C’est par un doux matin de janvier que je me suis plongée dans cette petite palette d’à peine 60 pages qu’est Naissance d’une jungle. Recueil de chroniques écrites par Nancy Huston dans le quotidien indépendant français Le 1, il ne m’a pas fallu plus d’une heure pour passer au travers des cinq textes choisis et réédités dans ce livre.

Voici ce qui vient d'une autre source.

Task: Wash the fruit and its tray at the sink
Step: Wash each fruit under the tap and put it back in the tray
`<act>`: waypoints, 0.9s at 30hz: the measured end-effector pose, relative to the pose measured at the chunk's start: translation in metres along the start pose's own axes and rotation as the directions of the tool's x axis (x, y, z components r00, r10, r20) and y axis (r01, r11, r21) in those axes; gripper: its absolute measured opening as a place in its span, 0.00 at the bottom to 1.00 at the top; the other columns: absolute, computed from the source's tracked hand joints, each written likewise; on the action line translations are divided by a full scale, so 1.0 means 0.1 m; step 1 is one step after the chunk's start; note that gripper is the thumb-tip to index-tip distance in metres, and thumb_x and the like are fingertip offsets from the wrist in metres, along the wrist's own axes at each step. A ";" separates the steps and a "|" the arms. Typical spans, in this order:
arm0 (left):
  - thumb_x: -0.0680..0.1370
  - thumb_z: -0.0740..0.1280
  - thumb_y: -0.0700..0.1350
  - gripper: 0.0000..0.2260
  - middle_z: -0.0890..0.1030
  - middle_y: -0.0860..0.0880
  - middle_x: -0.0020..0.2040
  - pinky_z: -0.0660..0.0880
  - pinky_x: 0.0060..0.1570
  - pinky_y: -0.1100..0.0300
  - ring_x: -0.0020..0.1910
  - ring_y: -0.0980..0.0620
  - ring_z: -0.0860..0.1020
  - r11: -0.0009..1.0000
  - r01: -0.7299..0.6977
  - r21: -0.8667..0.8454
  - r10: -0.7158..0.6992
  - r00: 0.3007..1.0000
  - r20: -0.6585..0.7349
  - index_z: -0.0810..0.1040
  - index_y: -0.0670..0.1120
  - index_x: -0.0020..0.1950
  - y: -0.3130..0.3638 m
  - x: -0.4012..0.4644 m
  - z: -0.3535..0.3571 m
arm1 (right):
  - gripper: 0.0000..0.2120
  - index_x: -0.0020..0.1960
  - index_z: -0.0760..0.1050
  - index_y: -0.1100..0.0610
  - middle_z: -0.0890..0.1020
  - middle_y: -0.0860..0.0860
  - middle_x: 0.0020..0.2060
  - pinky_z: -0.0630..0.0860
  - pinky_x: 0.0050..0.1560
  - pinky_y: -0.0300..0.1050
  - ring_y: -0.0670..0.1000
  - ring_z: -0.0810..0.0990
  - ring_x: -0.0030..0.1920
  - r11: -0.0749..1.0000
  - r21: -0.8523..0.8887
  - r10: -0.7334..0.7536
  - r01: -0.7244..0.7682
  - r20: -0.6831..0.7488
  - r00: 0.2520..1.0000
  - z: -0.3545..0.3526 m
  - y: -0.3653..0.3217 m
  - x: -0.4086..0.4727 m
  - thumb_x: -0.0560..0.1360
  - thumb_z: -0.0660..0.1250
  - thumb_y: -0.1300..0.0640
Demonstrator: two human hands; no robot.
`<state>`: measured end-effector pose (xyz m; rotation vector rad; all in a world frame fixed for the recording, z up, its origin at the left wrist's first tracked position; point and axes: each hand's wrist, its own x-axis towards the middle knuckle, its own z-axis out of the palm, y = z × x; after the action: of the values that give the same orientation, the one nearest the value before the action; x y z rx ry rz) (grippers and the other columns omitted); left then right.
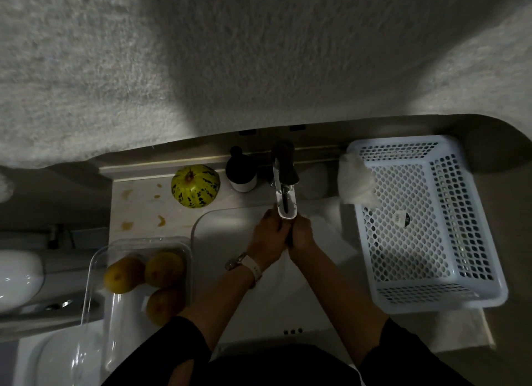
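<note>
Left hand (pixel 269 230), right hand (pixel 300 231) pressed together under faucet (pixel 285 195); grip unclear. Fruit tray (pixel 95 273) well left.

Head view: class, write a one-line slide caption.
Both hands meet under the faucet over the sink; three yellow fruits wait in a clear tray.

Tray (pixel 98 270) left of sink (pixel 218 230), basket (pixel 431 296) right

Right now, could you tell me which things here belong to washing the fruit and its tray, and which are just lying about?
Belonging to the job: clear tray, three yellow fruits in it, striped melon, faucet, sink, both hands under the spout, left hand, right hand.

Lying about: white perforated basket, cloth over its rim, dark bottle.
</note>
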<state>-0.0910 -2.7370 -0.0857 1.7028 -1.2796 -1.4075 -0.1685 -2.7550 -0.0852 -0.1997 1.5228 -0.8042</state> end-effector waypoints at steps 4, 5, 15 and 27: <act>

Les opinions tranchantes de Huston
Dans chacun des cours textes, Huston donne son opinion sur divers sujets d’actualité, et ce, de manière assez tranchante, appuyée et convaincue. Les textes d’opinion de Huston sont à la fois un cri du cœur pour une société plus humaniste, une prise de parole pour l’engagement et l’activisme ainsi qu’un certain désenchantement face à l’état du monde et de nous tous qui y vivons. Suivant la ligne éditoriale du journal Le 1, l’auteure s’intéresse, entre autres, à l’utilisation de la langue française écrite, en France, qu’elle trouve un peu ankylosée, à la quête d’identité et l’identification à une, ou aucune, nation, à l’élection de Trump et, bien entendu, à la littérature.
Toujours un peu dans la littérature
Nancy Huston est, à mon avis, une merveilleuse essayiste. Bien que le cœur de ses écrits soit de la fiction, L’espèce fabulatrice est un essai qui m’avait profondément touchée et qui m’avait d’ailleurs fait découvrir Huston. J’ai donc été à la fois heureuse de retrouver sa plume et son ton, tout autant que ses opinions et son rapport à la littérature qui teinte tous ces textes. Lorsqu’elle parle d’identité, elle mentionne Romain Gary qui, comme elle, « a connu un nombre inhabituel d’identités nationales ». Bien que ces textes soient axés sur l’état du monde, sur la société dans laquelle on vit, la littérature n’est jamais bien loin. Ce que j’ai trouvé on ne peut plus intéressant, c’est la place qu’elle y accorde.
Sortir de la littérature
Cette place qu’elle donne à la littérature, dans ses textes tout comme dans la vie, est celle d’un vecteur d’empathie, certes, mais son cri du cœur porte à sortir l’empathie des livres. J’ai eu l’impression de me retrouver à lire des textes vrais, ni tout noirs, certainement pas tout blancs, sur l’état de notre société et cette idée que d’éprouver de l’empathie à l’intérieur des pages d’un bon roman est obsolète si nous ne sommes pas capables d’en faire autant au quotidien.
C’est une réflexion qui, bien qu’elle semble évidente, m’a fait réfléchir à la place que j’accorde véritablement aux enjeux et aux causes qui me tiennent à cœur. Est-il assez de lire sur le féminisme, l’écologie, l’alimentation? De s’informer pour devenir une meilleure citoyenne si je ne dépasse pas le stade de l’information? J’ai l’impression que, à travers ses divers textes, Huston s’est rendu compte que, pour faire notre part, pour essayer de faire mieux, il ne suffit plus de faire ce qui a déjà été fait, il faut agir autrement.
La civilisation occidentale engendre le roman, assurément un des plus beaux emblèmes de l’empathie humaine, dans le même temps qu’elle envahit et soumet le reste de la terre. Aujourd’hui, nous dominons cette planète et la pompons, l’épuisons et la polluons, la laissons exsangue. Par notre mode de vie qui dépend de la consommation massive de pétrole, de viande et de gadgets électroniques, nous faisons souffrir au loin et à chaque instant des êtres humains et animaux, invisibles mais nombreux. Notre dissociation s’opère dans l’inconscience et surtout dans la bonne conscience. Certes, la littérature est vectrice de beauté et de sens — c’est essentiel! Mais notre empathie doit parfois basculer en dehors des livres pour se traduire en actes politiques… sans quoi nos débats, tables rondes et festivals littéraires se mettront à ressembler douloureusement aux messes et fêtes religieuses d’antan : occasions de se faire plaisir avec le sentiment de notre vertu, tout en se pavanant avec ses nouveaux habits et amis.
Et vous? Quel essayiste aimez-vous lire?